§ **TASK DETAILS**
All of the data below should be returned exactly.

(STORED DATA Opens)

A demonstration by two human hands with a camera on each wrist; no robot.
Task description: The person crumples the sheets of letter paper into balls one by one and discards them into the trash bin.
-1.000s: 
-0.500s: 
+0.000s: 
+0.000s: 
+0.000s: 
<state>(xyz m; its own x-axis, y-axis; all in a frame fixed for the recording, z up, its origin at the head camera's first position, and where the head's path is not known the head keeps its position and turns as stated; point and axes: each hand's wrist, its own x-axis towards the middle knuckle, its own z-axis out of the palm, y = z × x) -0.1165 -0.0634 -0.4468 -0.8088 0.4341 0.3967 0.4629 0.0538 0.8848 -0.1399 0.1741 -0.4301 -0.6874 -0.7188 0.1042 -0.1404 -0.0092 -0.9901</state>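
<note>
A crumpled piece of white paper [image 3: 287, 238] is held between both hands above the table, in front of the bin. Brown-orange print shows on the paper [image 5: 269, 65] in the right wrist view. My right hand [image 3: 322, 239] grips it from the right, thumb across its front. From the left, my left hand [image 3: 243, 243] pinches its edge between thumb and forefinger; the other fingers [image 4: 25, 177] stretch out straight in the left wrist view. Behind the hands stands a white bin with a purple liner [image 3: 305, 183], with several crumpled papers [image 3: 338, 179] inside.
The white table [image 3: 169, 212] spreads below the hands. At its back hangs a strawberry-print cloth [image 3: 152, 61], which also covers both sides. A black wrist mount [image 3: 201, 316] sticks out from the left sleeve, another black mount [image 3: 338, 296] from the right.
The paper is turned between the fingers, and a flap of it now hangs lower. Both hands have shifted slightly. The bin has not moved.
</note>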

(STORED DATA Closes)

§ **ANSWER BOX**
A demonstration by two human hands with a camera on each wrist; no robot.
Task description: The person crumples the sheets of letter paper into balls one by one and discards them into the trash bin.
-1.000s: 
-0.500s: 
+0.000s: 
+0.000s: 
+0.000s: 
<state>(xyz m; its own x-axis, y-axis; all in a frame fixed for the recording, z up, its origin at the head camera's first position, and where the head's path is not known the head keeps its position and turns as stated; point and axes: each hand's wrist, its own x-axis towards the middle knuckle, its own z-axis out of the palm, y = z × x) -0.1165 -0.0634 -0.4468 -0.8088 0.4341 0.3967 0.4629 0.0538 0.8848 -0.1399 0.1741 -0.4301 -0.6874 -0.7188 0.1042 -0.1404 -0.0092 -0.9901</state>
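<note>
A crumpled piece of white paper [image 3: 287, 238] is held between both hands above the table, in front of the bin. Brown-orange print shows on the paper [image 5: 269, 65] in the right wrist view. My right hand [image 3: 322, 239] grips it from the right, thumb across its front. From the left, my left hand [image 3: 243, 243] pinches its edge between thumb and forefinger; the other fingers [image 4: 25, 177] stretch out straight in the left wrist view. Behind the hands stands a white bin with a purple liner [image 3: 305, 183], with several crumpled papers [image 3: 338, 179] inside.
The white table [image 3: 169, 212] spreads below the hands. At its back hangs a strawberry-print cloth [image 3: 152, 61], which also covers both sides. A black wrist mount [image 3: 201, 316] sticks out from the left sleeve, another black mount [image 3: 338, 296] from the right.
The paper is turned between the fingers, and a flap of it now hangs lower. Both hands have shifted slightly. The bin has not moved.
</note>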

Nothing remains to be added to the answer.